This poem, written in Sapphic stanzas, is traditionally thought to refer to the woman Clodia Metelli, with whom the poet Gaius Valerius Catullus carried on a tempestuous affair for some time. He used the literary name “Lesbia” as a way to protect her true identity, and also to honor the Greek poet Sappho of Lesbos, whose work he deeply admired and sometimes translated. Catullus wrote several other poems about Clodia Metelli, wildly oscillating between passionate love and resentful hatred. Clodia, a spoiled upper-class woman of some social prominence, was very sexually promiscuous, and Catullus often expresses anger at her infidelity. This poem is thought to be the one that marks their final breakup, and his repudiation of her.

The poem is addressed to the speaker’s two close friends, Furius and Aurelius, directing them to deliver a harsh message of contempt and alienation to Clodia, as contained in the two final sections. The first four sections describe the extreme and dangerous travels that they would undertake for their friend Catullus, and how he trusts them to deliver his words to the woman. The speaker refers to himself in the third person except in sections 4 and 6, where he says meae puellae (to my girl) and meum … amorem (my love), in a final burst of pain and anger.

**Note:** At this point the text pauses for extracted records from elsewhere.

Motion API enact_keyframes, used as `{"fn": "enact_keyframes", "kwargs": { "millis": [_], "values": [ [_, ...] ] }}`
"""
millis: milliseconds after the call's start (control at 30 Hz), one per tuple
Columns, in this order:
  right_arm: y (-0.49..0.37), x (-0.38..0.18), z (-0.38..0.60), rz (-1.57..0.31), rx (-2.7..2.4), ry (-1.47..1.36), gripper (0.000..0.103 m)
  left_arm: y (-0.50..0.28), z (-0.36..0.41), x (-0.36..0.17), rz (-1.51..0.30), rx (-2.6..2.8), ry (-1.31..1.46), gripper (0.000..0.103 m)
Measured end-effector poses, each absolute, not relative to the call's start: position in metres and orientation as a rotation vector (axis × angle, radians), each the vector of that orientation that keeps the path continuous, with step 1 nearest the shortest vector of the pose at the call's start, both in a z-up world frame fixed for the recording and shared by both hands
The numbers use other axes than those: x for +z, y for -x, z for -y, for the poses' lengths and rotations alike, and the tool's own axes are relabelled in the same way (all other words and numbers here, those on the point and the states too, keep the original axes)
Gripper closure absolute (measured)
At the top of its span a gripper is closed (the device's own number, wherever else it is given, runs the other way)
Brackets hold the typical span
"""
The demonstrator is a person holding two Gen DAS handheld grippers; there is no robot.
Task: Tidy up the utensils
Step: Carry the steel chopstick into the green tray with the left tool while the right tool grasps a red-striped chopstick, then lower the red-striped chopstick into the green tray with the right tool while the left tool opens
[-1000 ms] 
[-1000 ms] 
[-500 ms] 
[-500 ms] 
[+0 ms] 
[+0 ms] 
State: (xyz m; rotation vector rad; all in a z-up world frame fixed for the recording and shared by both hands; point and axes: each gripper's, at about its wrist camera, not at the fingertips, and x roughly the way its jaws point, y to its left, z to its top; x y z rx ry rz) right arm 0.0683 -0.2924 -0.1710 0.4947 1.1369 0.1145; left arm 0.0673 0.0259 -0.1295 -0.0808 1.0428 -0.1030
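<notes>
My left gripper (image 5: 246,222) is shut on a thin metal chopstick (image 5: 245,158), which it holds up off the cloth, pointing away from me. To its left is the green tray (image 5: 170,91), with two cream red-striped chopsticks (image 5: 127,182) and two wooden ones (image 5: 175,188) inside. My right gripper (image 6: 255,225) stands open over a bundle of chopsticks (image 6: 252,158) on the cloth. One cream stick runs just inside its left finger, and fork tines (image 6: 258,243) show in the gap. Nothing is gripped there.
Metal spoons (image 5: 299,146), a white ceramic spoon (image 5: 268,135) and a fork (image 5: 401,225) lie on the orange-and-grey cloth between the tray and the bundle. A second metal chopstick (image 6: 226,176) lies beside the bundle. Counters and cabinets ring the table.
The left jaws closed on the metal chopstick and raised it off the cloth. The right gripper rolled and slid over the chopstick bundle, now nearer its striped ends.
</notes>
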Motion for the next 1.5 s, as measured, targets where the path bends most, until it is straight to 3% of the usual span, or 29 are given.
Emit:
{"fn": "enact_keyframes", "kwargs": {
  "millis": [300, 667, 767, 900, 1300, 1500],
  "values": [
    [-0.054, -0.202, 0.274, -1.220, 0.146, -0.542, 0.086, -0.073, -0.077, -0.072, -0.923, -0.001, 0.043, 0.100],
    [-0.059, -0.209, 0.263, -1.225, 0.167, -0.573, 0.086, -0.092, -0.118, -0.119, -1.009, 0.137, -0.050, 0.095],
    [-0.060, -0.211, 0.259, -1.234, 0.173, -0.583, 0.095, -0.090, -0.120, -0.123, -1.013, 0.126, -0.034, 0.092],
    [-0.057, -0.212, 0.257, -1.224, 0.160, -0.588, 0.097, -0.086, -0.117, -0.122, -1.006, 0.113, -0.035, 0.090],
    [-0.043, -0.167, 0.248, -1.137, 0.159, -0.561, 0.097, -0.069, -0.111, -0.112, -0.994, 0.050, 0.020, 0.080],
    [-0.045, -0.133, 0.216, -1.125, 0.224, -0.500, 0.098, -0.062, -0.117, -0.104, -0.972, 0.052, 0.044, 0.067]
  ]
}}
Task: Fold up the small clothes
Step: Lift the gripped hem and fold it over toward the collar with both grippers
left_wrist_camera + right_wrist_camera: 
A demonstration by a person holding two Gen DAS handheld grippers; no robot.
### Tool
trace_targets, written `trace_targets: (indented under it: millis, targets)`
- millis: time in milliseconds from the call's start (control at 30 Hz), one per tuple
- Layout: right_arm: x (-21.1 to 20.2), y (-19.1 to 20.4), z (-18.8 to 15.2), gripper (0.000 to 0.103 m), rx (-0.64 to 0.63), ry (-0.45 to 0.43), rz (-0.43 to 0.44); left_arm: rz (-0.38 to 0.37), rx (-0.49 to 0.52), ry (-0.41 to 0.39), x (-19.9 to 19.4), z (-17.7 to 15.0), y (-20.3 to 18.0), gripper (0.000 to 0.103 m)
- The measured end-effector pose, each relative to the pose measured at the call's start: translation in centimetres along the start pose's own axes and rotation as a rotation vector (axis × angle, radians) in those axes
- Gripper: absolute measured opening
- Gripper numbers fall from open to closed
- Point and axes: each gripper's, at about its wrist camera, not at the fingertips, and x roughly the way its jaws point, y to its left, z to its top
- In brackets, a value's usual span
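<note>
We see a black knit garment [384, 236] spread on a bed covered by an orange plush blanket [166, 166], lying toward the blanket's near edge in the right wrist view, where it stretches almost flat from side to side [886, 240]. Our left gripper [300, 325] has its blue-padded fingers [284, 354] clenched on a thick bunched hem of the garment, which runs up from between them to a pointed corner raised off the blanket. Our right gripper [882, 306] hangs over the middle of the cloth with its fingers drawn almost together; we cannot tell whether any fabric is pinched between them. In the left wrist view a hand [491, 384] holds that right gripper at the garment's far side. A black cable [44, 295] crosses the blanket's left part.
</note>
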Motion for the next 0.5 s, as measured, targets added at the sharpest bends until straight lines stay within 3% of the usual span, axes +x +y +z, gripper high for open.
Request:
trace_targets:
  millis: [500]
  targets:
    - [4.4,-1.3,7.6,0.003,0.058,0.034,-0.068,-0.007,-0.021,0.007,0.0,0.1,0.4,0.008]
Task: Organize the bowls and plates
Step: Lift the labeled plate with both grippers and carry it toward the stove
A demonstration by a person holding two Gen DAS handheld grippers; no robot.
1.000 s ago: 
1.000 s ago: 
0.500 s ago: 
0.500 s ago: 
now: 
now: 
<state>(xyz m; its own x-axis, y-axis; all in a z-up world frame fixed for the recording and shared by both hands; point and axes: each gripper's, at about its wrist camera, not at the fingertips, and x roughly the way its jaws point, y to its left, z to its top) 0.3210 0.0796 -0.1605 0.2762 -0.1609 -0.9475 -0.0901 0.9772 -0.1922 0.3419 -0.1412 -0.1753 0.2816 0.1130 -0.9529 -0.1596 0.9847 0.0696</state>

The Sapphic stanza, as used by Catullus, consists of three lines and a short bob-line that follows them with indentation. The first three lines follow this rhythm:

˗ ᴗ ˗ ᴗ ׀ ˗ ᴗ ᴗ ˗ ׀ ᴗ ˗ ˗

The indented bob-line follows this rhythm:

˗ ᴗ ᴗ ˗ ׀ ᴗ

A short or a long quantity is allowed in the fourth syllable of each long line, and in the fifth syllable of the bob-line. There is no end-rhyme in the original Latin, but I have connected the six sections of my translation with what I call a “drifting rhyme scheme” that adds a reminiscence of rhyme while not obtruding itself into the speaker’s emotionally intense words. The drifting rhymes are:

India / seas ease / Parthia
fold cold / pride / chill will / side
few stews / power / all fall / flower

Some readers may notice a missing syllable in the first line of section 3. My feeling when writing was that the phrase “tall cold Alps” was too good to pass up, and the enjambment of “Alps” to the second line left a strong final spondee in the previous line that completed the pentameter. Iambic pentameter allows for such wiggle-room.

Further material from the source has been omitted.